Romano: “Della Rocca di nuovo al Bologna: si può fare; ho già parlato con Zanzi. Rossoblù prima opzione in caso di addio alla Fiorentina”

Intervista all’agente Fifa Francesco Romano (procuratore, tra gli altri, di Francesco Della Rocca) durante la trasmissione “Il Pallone in rete” su Radio Nettuno E’-tv , di Vittorio Longo Vaschetto e Ugo Mencherini.

Francesco Romano, come analizza l’attuale lotta per la salvezza? Gilardino e Diamanti possono essere un’arma in più a disposizione del Bologna?

Stiamo parlando di due nazionali, quindi di due giocatori che non hanno più nulla da dimostrare ma che ora devono trascinare il gruppo verso una continuità di risultati che finora è mancata. Hanno tutte le qualità e le prerogative per portare a compimento questo obiettivo, Gilardino soprattutto è un giocatore che, come ha dimostrato contro il Palermo, può risolvere la partita in qualsiasi momento.

 

Quali sono i reparti che il Bologna dovrebbe rinforzare nel mercato di gennaio?

In certe situazioni, bisogna stare effettivamente molto attenti a come e dove si mette mano. Direi comunque che potrebbe servire un uomo per reparto.

 

Portiere compreso?

No, mi riferisco a difesa, centrocampo e attacco. Quello dei portieri è ancora di più una situazione particolare.

 

Tra i suoi assistiti c’è Francesco Della Rocca, ora a Firenze dove non sta trovando spazio ma in comproprietà tra Bologna e Palermo. E’ fantacalcio un suo ritorno in rossoblù o una remota possibilità c’è?

Francesco ha avuto qualche problema all’inizio ed è stato anche sottoposto ad un intervento di ernia. Una cosa di poco conto, ma che l’ha tenuto fuori un mese e l’ha costretto a rifare la preparazione. Ad oggi non è utilizzato ed è andato qualche volta in panchina, ma la sua condizione è buona e gli auguro di giocare la partita di Coppa Italia in programma la prossima settimana. Effettivamente il suo futuro a gennaio è un tema d’attualità, io ho parlato ultimamente con Fiorentina e Bologna, ma non ancora con il Palermo, anche se proprio a “Il Pallone in rete” ha parlato il presidente Zamparini e ricordo bene le sue parole. Per rispetto dovrò riparlare ancora con i Viola, mentre il Bologna è stato molto attento a questa operazione, anche perché detiene la compartecipazione. Se dovessimo scegliere, per noi sarebbe veramente un gradito ritorno.

 

Quindi qualche possibilità di rivedere della Rocca in rossoblù c’è.
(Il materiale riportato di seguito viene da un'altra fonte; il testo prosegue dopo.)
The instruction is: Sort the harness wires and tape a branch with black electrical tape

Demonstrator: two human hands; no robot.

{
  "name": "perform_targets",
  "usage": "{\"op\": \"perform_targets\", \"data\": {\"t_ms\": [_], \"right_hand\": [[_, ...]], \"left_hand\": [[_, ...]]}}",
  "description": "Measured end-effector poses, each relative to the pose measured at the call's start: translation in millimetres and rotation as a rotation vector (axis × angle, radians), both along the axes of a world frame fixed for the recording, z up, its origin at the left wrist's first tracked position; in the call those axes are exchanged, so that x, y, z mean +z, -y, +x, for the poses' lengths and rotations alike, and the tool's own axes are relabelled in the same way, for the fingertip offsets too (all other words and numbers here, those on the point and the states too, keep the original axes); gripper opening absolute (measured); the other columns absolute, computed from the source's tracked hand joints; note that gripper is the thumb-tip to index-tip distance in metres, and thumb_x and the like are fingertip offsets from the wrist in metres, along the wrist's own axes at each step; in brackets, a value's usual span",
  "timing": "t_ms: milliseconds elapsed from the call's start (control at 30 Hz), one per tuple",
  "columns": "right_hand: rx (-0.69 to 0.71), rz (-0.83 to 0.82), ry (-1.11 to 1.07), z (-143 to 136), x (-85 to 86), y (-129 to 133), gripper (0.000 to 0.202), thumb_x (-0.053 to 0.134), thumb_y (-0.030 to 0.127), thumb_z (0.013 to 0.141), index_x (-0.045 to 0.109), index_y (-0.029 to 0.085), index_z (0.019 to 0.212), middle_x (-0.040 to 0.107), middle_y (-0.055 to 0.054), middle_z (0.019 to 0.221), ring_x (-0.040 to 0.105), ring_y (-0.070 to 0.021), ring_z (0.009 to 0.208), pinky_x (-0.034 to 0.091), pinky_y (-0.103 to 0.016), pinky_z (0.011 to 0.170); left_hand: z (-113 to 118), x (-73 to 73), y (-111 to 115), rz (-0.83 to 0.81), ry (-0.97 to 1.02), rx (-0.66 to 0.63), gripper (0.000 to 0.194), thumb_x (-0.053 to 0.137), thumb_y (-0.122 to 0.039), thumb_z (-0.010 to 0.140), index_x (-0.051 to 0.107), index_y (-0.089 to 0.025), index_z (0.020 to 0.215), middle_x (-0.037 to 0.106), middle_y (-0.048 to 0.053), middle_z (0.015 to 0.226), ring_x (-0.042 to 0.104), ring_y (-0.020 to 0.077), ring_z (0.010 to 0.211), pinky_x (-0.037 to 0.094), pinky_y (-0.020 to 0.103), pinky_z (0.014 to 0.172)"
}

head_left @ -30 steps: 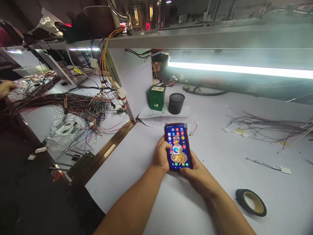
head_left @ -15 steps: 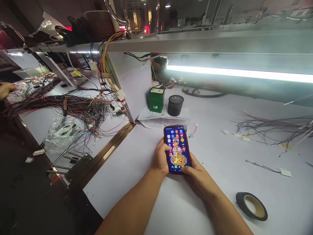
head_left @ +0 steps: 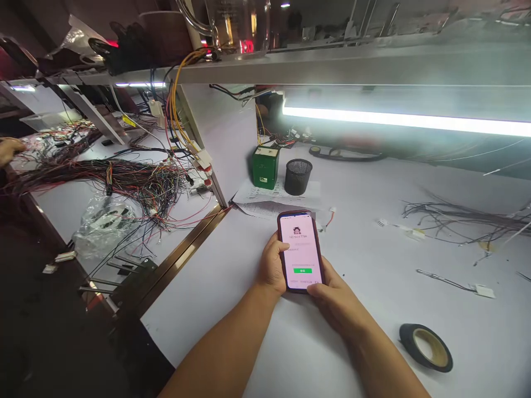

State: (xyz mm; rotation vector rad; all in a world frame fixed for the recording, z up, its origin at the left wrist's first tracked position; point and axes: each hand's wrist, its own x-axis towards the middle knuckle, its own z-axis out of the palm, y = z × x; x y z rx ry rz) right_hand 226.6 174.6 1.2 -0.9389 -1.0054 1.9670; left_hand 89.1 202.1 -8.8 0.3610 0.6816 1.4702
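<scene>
A smartphone in a dark reddish case is held upright over the white table. Its screen shows a pale page with a small picture near the top and a green button low down. My left hand grips the phone's left edge, thumb over the screen's side. Around the lower right corner is my right hand, its thumb on the bottom of the screen. Beyond the phone, a green box and a black mesh cup stand on printed papers.
Black tape lies at the right front. Thin wires and a cable with a white label lie right. Left are a wire bundle and clear plastic bag; another person's hand shows far left.
The phone's screen has changed from a blue home screen with app icons to a pale page with a green button. Both hands keep nearly the same hold.
</scene>
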Motion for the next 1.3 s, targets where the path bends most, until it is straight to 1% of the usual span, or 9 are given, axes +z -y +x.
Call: {"op": "perform_targets", "data": {"t_ms": [200, 300, 400, 500, 700, 933, 1067, 1167, 1300], "right_hand": [[0.007, 0.014, 0.001, -0.3, -3.1, -1.2, 0.071, 0.058, 0.01, 0.068, 0.041, 0.031, 0.135, 0.053, -0.002, 0.135, 0.048, -0.0268, 0.123, 0.035, -0.049, 0.106], [0.017, 0.019, 0.024, 0.4, -1.3, -1.2, 0.074, 0.057, 0.01, 0.069, 0.038, 0.031, 0.137, 0.052, -0.002, 0.136, 0.047, -0.0265, 0.125, 0.034, -0.05, 0.107], [0.042, 0.041, 0.04, 1.4, 1.6, -1.0, 0.073, 0.059, 0.01, 0.069, 0.04, 0.03, 0.136, 0.051, -0.003, 0.137, 0.046, -0.0275, 0.126, 0.033, -0.051, 0.108], [0.072, 0.076, 0.018, 1.3, 1.1, -1.3, 0.072, 0.066, 0.015, 0.069, 0.04, 0.029, 0.135, 0.049, -0.005, 0.138, 0.045, -0.029, 0.126, 0.034, -0.051, 0.107], [0.001, 0.093, 0.066, -1.1, -6.2, -1.3, 0.07, 0.076, 0.026, 0.069, 0.043, 0.027, 0.131, 0.052, -0.009, 0.134, 0.05, -0.0303, 0.121, 0.038, -0.053, 0.104], [0.019, 0.082, 0.053, -0.6, -4.8, -0.8, 0.07, 0.075, 0.025, 0.067, 0.044, 0.028, 0.129, 0.053, -0.007, 0.133, 0.049, -0.0304, 0.122, 0.039, -0.052, 0.102], [0.011, 0.078, 0.029, -0.4, -4.8, -0.5, 0.069, 0.072, 0.02, 0.068, 0.044, 0.03, 0.13, 0.051, -0.006, 0.135, 0.047, -0.0296, 0.124, 0.038, -0.05, 0.104], [0.007, 0.065, 0.028, 0.0, -4.8, -0.3, 0.071, 0.071, 0.016, 0.069, 0.042, 0.029, 0.132, 0.052, -0.006, 0.134, 0.047, -0.0292, 0.123, 0.038, -0.049, 0.104], [0.0, 0.089, 0.071, -1.1, -5.2, -0.8, 0.074, 0.072, 0.018, 0.068, 0.039, 0.029, 0.133, 0.051, -0.007, 0.134, 0.047, -0.0291, 0.123, 0.037, -0.049, 0.104]], "left_hand": [[0.0, -2.9, -1.7, -0.03, -0.007, 0.03, 0.03, 0.057, -0.027, 0.071, 0.064, -0.018, 0.099, 0.069, 0.005, 0.09, 0.062, 0.021, 0.082, 0.047, 0.031, 0.074], [-0.1, -3.8, -1.8, -0.047, -0.025, 0.044, 0.027, 0.059, -0.03, 0.071, 0.064, -0.017, 0.094, 0.069, 0.004, 0.085, 0.062, 0.0203, 0.08, 0.046, 0.029, 0.072], [0.1, -2.9, -1.5, -0.044, -0.025, 0.052, 0.027, 0.059, -0.031, 0.071, 0.064, -0.017, 0.093, 0.069, 0.004, 0.085, 0.062, 0.0203, 0.078, 0.046, 0.03, 0.071], [0.3, -1.7, -1.3, -0.043, -0.019, 0.052, 0.027, 0.059, -0.03, 0.071, 0.064, -0.018, 0.094, 0.068, 0.004, 0.085, 0.061, 0.0197, 0.077, 0.047, 0.03, 0.072], [0.0, -2.2, -1.0, -0.035, -0.023, 0.031, 0.029, 0.056, -0.027, 0.071, 0.064, -0.018, 0.098, 0.069, 0.004, 0.088, 0.062, 0.0202, 0.082, 0.046, 0.029, 0.074], [0.0, -2.4, -0.8, -0.034, -0.002, 0.03, 0.03, 0.057, -0.027, 0.07, 0.064, -0.018, 0.098, 0.069, 0.004, 0.089, 0.062, 0.0207, 0.082, 0.048, 0.031, 0.075], [0.6, -3.9, -1.5, -0.017, 0.008, 0.029, 0.028, 0.056, -0.026, 0.07, 0.064, -0.018, 0.096, 0.068, 0.003, 0.084, 0.063, 0.0197, 0.078, 0.048, 0.031, 0.074], [0.7, -3.8, -1.3, -0.004, 0.033, 0.019, 0.03, 0.057, -0.026, 0.071, 0.063, -0.018, 0.1, 0.067, 0.004, 0.086, 0.062, 0.0195, 0.078, 0.048, 0.032, 0.075], [0.6, -1.6, -0.7, -0.005, 0.042, 0.016, 0.032, 0.057, -0.026, 0.071, 0.063, -0.018, 0.102, 0.067, 0.005, 0.087, 0.062, 0.0199, 0.079, 0.049, 0.032, 0.076]]}}
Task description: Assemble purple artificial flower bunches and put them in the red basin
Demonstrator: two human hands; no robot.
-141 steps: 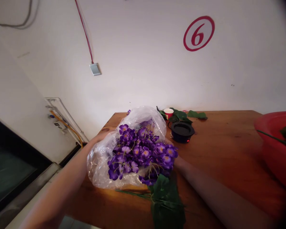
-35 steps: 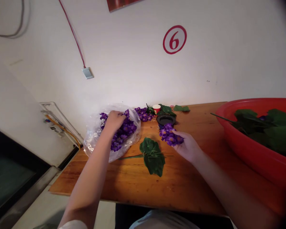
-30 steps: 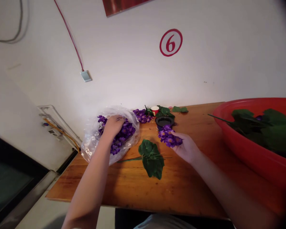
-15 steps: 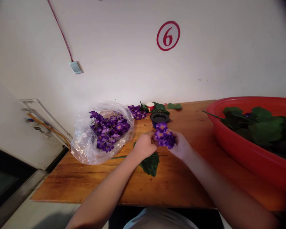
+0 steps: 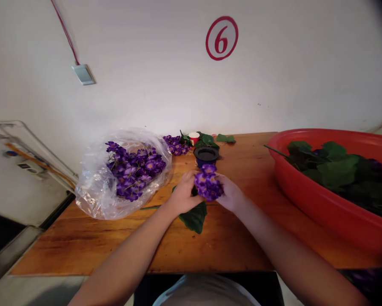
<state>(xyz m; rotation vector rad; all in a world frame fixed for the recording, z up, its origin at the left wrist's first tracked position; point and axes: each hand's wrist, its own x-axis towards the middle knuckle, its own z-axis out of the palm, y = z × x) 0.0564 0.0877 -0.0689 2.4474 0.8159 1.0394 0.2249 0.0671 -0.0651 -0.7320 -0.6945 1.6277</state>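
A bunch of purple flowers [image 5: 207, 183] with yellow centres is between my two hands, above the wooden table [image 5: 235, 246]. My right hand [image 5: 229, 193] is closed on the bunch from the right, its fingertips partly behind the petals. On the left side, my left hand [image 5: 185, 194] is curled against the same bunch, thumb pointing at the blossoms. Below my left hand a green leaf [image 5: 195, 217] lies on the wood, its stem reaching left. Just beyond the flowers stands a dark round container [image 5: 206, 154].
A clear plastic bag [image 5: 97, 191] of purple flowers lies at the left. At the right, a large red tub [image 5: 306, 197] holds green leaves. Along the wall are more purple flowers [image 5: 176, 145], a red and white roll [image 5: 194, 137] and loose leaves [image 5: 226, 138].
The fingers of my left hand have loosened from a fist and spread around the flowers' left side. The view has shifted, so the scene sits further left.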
Ho parlato anche con Zanzi, e in questa fase si sta particolarmente attenti alla situazione, perché il Bologna conosce il calciatore e deve valorizzare la metà di Francesco : se può essere utile alla causa, molto volentieri.

 

In questo caso, con quale formula prendere corpo il suo ritorno: riscatto della metà o prestito temporaneo?

Sarebbe una risoluzione del prestito a Firenze. Dovrò parlarne con la Fiorentina, che riconosco è stata molto attenta nel portare Francesco a Firenze. Poi si tratterà di fare un prestito al Bologna, anche se è una squadra che ha già in compartecipazione il giocatore: questa soluzione è dovuta al fatto che il titolare del tesseramento è il Palermo. In questa fase è opportuno usare ancora i condizionali, ma la Fiorentina è al corrente della situazione: quando non si gioca, è normale valutare altre soluzioni.

 

Le possibilità che questa soluzione vada in porto, in questo momento sono alte o meno?

Sono da valutare. Quell’intoppo che ha avuto Francesco ha deciso questo cambiamento di programma, se così farà. Se il giocatore non trova spazio, chi detiene il suo cartellino si preoccupa di valorizzare il capitale. Le possibilità ci sono, anche se non do percentuali. Se lo spazio a Firenze sarà quello degli ultimi tempi, Bologna diventa la prima opzione.